I’m in charge of promoting gender equality in IRS program implementation. Successful results were noted involving women’s associations, such as Badjenou Gokh. Badjenou Gokh, a women’s volunteer community group, played a key role transmitting gender messages door-to-door. They helped bring about an understanding of the roles women can play in IRS and advocated for the hiring and recruitment of women in the project. The percent of women hired as seasonal IRS personnel increased from 20 percent in year 2014 to 31 percent in year 2015. Due to the promotion of gender-inclusive strategies, the percentage of women hired in supervisory roles increased from 9 percent to 21 percent during that same period.

What is your hope for Senegal’s NMCP?

My hope is that the NMCP will increasingly provide more resources to eliminate malaria in Senegal. Many strategies have been developed for the affected area. Additional community health staff includes matrons, who are trained birth attendants; and mobilizers, who are health educators and communicators. Since 2008, a new type of health worker, the village malaria worker (home care provider or DSDOM in French), provides testing with RDTs and treatment with ACTs through the home-based management of malaria, now active in approximately 1,000 villages where health services are difficult to access. The DSDOMs work independently from their homes, without a formal health structure or management committee. Both health huts and DSDOMs are linked to their supervising health post by the commodity supply chain and the health information system. PMI supported the country in the distribution of free and subsidized long-lasting insecticide treated beds nets (LLINs) nationwide. NMCP is doing well and has made significant progress against malaria. It remains a leader in piloting new strategies to reach its objectives and is effective with its interventions, but I think it is very important and crucial that NMCP continue targeted IRS in others districts with high mortality and morbidity rates.

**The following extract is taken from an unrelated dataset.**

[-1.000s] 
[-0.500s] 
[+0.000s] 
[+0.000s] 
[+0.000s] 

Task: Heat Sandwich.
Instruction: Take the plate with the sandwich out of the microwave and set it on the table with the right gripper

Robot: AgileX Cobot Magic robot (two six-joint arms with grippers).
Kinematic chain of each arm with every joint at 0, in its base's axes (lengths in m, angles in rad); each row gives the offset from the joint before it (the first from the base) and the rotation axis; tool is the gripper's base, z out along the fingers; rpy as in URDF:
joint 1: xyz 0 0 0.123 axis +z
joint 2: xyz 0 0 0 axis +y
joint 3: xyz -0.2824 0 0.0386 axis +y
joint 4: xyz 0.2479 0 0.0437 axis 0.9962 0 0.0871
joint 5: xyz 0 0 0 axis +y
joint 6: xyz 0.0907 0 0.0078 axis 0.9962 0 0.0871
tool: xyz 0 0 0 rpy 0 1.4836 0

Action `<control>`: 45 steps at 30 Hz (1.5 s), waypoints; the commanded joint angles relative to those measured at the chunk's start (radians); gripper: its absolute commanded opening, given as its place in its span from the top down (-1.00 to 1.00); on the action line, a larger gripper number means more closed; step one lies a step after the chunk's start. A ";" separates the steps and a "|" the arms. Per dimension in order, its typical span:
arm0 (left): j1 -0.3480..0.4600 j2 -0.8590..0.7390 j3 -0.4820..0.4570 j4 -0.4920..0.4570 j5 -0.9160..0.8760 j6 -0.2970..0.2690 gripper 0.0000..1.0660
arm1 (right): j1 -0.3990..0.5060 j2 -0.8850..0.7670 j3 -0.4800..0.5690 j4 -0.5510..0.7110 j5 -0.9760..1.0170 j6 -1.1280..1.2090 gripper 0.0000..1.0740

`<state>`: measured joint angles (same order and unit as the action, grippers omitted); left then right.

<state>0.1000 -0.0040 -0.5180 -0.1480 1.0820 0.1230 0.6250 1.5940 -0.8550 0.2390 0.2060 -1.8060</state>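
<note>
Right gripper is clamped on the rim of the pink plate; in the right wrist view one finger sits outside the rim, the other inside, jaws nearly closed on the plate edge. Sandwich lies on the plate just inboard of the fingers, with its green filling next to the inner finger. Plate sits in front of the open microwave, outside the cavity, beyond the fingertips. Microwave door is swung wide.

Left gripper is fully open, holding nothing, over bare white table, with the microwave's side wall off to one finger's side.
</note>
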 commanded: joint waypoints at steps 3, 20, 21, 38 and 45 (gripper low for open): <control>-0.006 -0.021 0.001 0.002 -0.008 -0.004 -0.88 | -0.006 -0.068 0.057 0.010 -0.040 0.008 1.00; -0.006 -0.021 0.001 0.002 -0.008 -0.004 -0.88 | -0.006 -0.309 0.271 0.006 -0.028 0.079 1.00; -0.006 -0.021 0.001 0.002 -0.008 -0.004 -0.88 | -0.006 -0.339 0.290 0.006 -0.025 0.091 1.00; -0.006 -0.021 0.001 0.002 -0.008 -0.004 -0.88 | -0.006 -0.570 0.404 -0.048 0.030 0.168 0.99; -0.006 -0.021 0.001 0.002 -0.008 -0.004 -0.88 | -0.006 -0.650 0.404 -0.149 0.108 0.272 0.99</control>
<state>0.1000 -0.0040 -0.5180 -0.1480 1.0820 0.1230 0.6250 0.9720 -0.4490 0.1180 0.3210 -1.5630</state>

What kind of impact have you seen from the PMI AIRS Project?

The PMI AIRS Project has greatly contributed to building country capacity in IRS implementation. As we transition IRS implementation to the Ministry of Health (MOH), the project plays a key role in building capacity of NMCP and all stakeholders (such as health agents from medical regions and districts, including the National Hygiene Service, the Environmental Compliance Division, the Regional Bureau of Education and Information for Health, IRS focal points, and medical officers). Local authorities have expressed their satisfaction with our work. The Government of Senegal (GOS) took a step forward in ownership throughout its different entities (MOPH, DEEC, SNH, LEVP) involved in malaria control.

This story was taken from www.africairs.net.